Replication is built directly into SQL Server 7.0 and SQL Server Enterprise Manager; it isn't an add-on. You can use system stored procedures or SQL-Distributed Management Objects (SQL-DMO) to implement replication. But unless you have custom needs, it's easier to use the Create Publication Wizard.

For data distribution, SQL Server uses a publisher/subscriber metaphor. The publisher (the source database) makes data available to subscribers. Replication also creates a distributor, which manages the movement of data between the publisher and subscribers. In replication, site autonomy and the latency of data modifications between the publisher and subscriber are the tradeoffs, which the requirements of your distributed environment can help you balance.

Articles, which are based on tables, define the data to publish. A publication can have many articles, but subscriptions are based on publications, not articles. After you create the subscription, the subscriber synchronizes with the publisher. An initial snapshot usually performs this synchronization. SQL scripts and the bulk copy program (bcp) utility create the table for the article in the subscriber and load it with a snapshot of the data on the publisher. The snapshot agent connects to the publisher and writes a copy of each article's table schema to an .sch file on the distributor. If indexes and declarative referential integrity (DRI) components will also be replicated, the agent scripts out the selected indexes to a file with an *.idx extension on the distributor. If all subscribers are SQL Server machines, the snapshot is stored as a native .bcp file. If any subscriber is a heterogeneous data source, the snapshot is stored as a character mode (.txt) file. Together, the .sch and .bcp files act as a synchronization set that corresponds to the state of a table at a given point in time. Each article in a publication has a synchronization set whose files reside in a subdirectory of the distribution database's working directory.

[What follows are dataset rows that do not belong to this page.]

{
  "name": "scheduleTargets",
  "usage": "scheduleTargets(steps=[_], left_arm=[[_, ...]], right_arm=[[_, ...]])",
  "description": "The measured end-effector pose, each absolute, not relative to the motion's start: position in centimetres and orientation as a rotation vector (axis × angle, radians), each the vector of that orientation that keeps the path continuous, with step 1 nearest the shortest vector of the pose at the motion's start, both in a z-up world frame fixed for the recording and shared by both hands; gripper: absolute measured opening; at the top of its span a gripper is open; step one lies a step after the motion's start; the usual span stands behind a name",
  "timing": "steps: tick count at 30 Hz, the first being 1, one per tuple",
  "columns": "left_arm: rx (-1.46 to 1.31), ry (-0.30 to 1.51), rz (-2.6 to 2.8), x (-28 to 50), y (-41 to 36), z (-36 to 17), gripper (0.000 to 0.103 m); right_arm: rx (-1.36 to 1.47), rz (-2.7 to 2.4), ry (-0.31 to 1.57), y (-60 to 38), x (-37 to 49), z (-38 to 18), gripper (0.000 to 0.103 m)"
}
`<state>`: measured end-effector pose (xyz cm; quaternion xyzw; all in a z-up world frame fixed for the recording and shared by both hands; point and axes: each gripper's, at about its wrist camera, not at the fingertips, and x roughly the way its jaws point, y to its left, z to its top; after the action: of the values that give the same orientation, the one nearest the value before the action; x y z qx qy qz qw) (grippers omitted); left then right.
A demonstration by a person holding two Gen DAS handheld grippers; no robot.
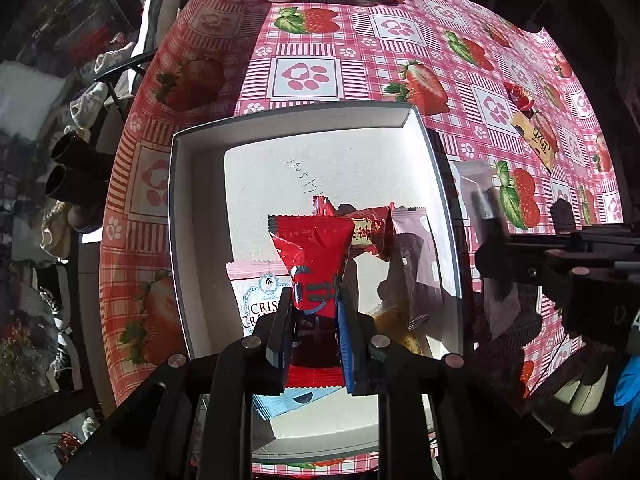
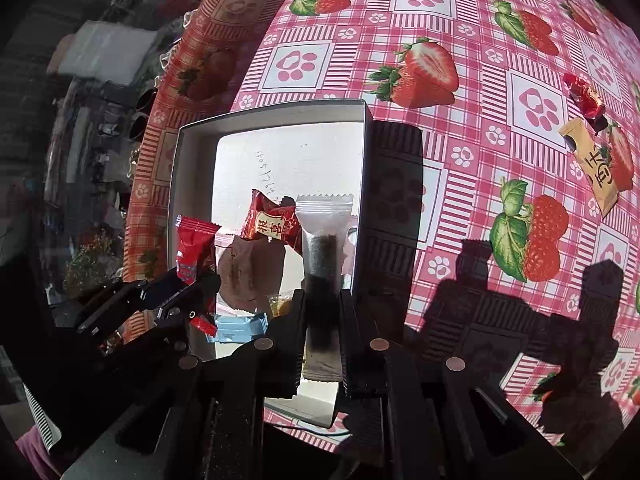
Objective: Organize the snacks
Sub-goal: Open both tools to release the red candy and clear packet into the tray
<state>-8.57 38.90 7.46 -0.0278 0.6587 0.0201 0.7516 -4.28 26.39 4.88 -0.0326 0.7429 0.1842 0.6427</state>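
Landmark: white box [image 1: 180,208], open-topped, sitting on the strawberry-print surface [image 1: 312,40].

Left gripper [image 1: 314,320]: fingers clamped on a red packet [image 1: 316,256], held over the box interior. Right gripper [image 2: 322,320]: fingers clamped on a clear sachet [image 2: 325,236] with dark contents, held over the box beside its right wall.

Already lying in the box: a pink-edged wrapper [image 1: 256,300] reading "CRIS…", a red-and-gold packet [image 2: 276,226] with Chinese characters, a pale blue wrapper [image 2: 240,326], and something yellow, possibly a cake, half hidden.

Well right of the box, on the surface: a tan packet [image 2: 596,168] with large Chinese characters and a small red candy [image 2: 582,94].

Handwritten digits on the box floor, roughly "1505/7"; not fully legible.

Step, by my reading: both packets are at the drop-off stage. Next calls for lowering, releasing inside the walls, then fetching the two strays.
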Motion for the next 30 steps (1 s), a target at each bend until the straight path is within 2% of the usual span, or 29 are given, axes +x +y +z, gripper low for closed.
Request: scheduleTargets(steps=[21, 23, 24, 25, 26, 27, 28, 30], left_arm=[[-0.059, 1.488, 0.111, -6.4, 40.2, 5.0, 0.022], [-0.054, 1.495, 0.121, -6.3, 40.2, 4.9, 0.029], [-0.054, 1.498, 0.126, -6.3, 40.1, 4.9, 0.041], [-0.055, 1.496, 0.132, -6.3, 40.1, 5.0, 0.056], [-0.058, 1.488, 0.137, -6.4, 40.1, 5.2, 0.063], [-0.062, 1.479, 0.142, -6.4, 40.1, 5.4, 0.072], [-0.073, 1.469, 0.143, -6.4, 40.1, 5.7, 0.075], [-0.084, 1.469, 0.144, -6.3, 39.9, 6.1, 0.078]], right_arm=[[-0.149, 0.471, 1.729, 31.3, -1.4, 2.5, 0.016], [-0.151, 0.477, 1.725, 31.3, -1.2, 2.6, 0.016], [-0.153, 0.477, 1.728, 31.2, -1.1, 2.7, 0.016], [-0.152, 0.476, 1.731, 31.1, -1.0, 2.7, 0.020], [-0.150, 0.471, 1.732, 30.9, -0.9, 2.7, 0.027], [-0.141, 0.464, 1.733, 30.6, -0.9, 2.8, 0.052], [-0.132, 0.456, 1.730, 30.3, -0.8, 2.8, 0.083], [-0.125, 0.427, 1.711, 29.2, -0.6, 3.2, 0.091]])
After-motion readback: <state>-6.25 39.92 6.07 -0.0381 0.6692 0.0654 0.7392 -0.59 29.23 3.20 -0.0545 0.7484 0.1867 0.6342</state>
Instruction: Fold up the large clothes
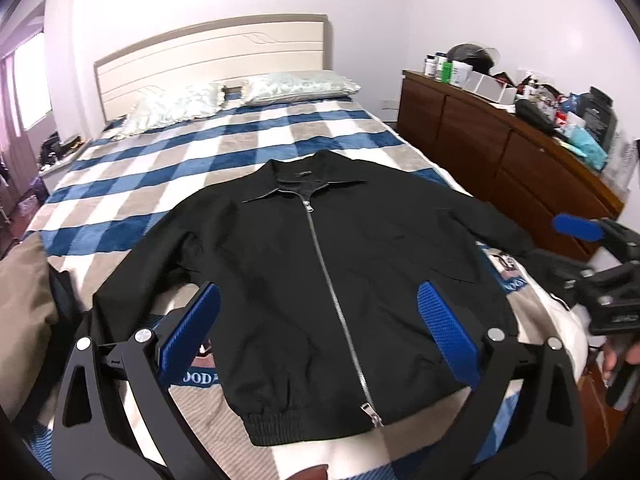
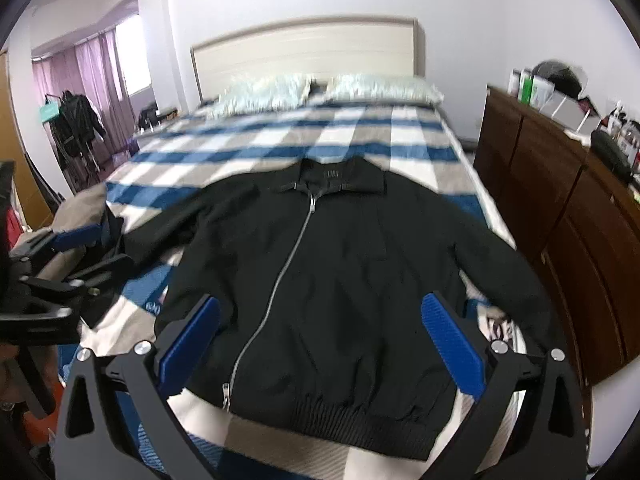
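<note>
A black zip-up jacket (image 1: 304, 264) lies flat and face up on the bed, zipped closed, collar toward the headboard, sleeves spread to both sides. It also shows in the right wrist view (image 2: 344, 264). My left gripper (image 1: 320, 300) hovers over the jacket's lower body, jaws wide open and empty. My right gripper (image 2: 324, 312) hovers over the jacket's lower right half, jaws wide open and empty. The right gripper also shows at the right edge of the left wrist view (image 1: 580, 228). The left gripper shows at the left edge of the right wrist view (image 2: 80, 236).
The bed has a blue, white and grey checked blanket (image 1: 224, 144), two pillows (image 1: 296, 88) and a cream headboard (image 1: 216, 52). A brown dresser (image 1: 508, 152) with clutter stands right of the bed. A beige cushion (image 1: 20, 300) lies at the left. Clothes rack (image 2: 76, 128) stands far left.
</note>
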`<state>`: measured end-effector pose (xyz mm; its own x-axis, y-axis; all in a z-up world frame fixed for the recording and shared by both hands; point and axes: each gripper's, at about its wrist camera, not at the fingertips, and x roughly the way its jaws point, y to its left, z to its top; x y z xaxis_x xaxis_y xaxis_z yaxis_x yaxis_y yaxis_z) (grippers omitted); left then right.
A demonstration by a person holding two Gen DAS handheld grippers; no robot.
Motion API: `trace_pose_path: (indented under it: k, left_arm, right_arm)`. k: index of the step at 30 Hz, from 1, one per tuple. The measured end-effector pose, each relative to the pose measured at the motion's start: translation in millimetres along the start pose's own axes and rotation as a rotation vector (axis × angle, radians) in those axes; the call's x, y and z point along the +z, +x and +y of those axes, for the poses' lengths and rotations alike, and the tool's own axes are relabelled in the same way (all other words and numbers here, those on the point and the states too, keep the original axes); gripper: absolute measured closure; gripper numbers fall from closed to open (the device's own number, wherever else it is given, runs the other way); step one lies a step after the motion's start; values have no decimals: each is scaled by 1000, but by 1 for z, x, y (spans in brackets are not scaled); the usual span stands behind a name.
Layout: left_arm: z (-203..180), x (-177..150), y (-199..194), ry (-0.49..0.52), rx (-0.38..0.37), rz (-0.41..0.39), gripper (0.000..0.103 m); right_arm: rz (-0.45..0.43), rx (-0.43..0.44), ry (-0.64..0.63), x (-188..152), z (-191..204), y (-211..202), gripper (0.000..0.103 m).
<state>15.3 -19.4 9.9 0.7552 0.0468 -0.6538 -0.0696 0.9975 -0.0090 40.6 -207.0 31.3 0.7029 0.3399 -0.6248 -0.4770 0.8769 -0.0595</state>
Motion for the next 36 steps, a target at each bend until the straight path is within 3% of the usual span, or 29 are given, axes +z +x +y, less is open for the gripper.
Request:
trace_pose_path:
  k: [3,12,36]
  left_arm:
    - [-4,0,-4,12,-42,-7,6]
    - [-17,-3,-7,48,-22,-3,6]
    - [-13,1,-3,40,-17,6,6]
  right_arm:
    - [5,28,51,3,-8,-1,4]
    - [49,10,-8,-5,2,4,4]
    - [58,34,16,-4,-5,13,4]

Significantly, the directory where replication files reside is not secured by default. Microsoft recommends that you apply discretionary access control to the universal naming convention (UNC) share (default <drive>$ with a path name \\<computername>\<drive>$\Mssql7\Repldata) that the distributor uses to store snapshot files. This UNC share is an administrative or hidden share. Create an explicit nonadministrative share to the path listed above. If the distributor server is a Windows 9x machine, the snapshot folder defaults to using the <drive> without a share and a path of <drive>:\Mssql7\Repldata. To create pull subscriptions on a Windows 9x server, you must share the folder, thereby making it accessible to replication agents running at the publisher and subscribers. The replication agents need the necessary directory permissions to read and write to the files during the replication process. If you share the snapshot folder incorrectly or assign it incorrect directory permissions, replication fails. In Windows 9x, SQL Server Agent and the replication agents run under the security account of the user logging on to Windows. On NT platforms, the default setting lets replication agents run under the SQLServerAgent service login. However, you can configure the agents to use separate login IDs. Using our clients as an example, if some field reps were using NT Workstation laptops, you'd have to configure the Merge Agent to log in with the field user account to make the dynamic filtering work properly.

Subscriptions to merge publications use a priority setting for data-modification conflicts between subscribers. If two or more subscribers try to change the same data simultaneously, the subscriber with the highest priority wins and can change the data. You can assign this priority to each subscription individually or control it at the publisher. As you might guess, conflict resolution can get confusing when everyone is trying to update the same data. As with any distributed system, the clearer the ownership of data, the better. Although merge replication is designed to deal with conflicts, a setup with multiple updates to large data sets by many users quickly becomes difficult to manage. So, to avoid conflicts, publish only the minimum necessary, and maintain clear ownership of data.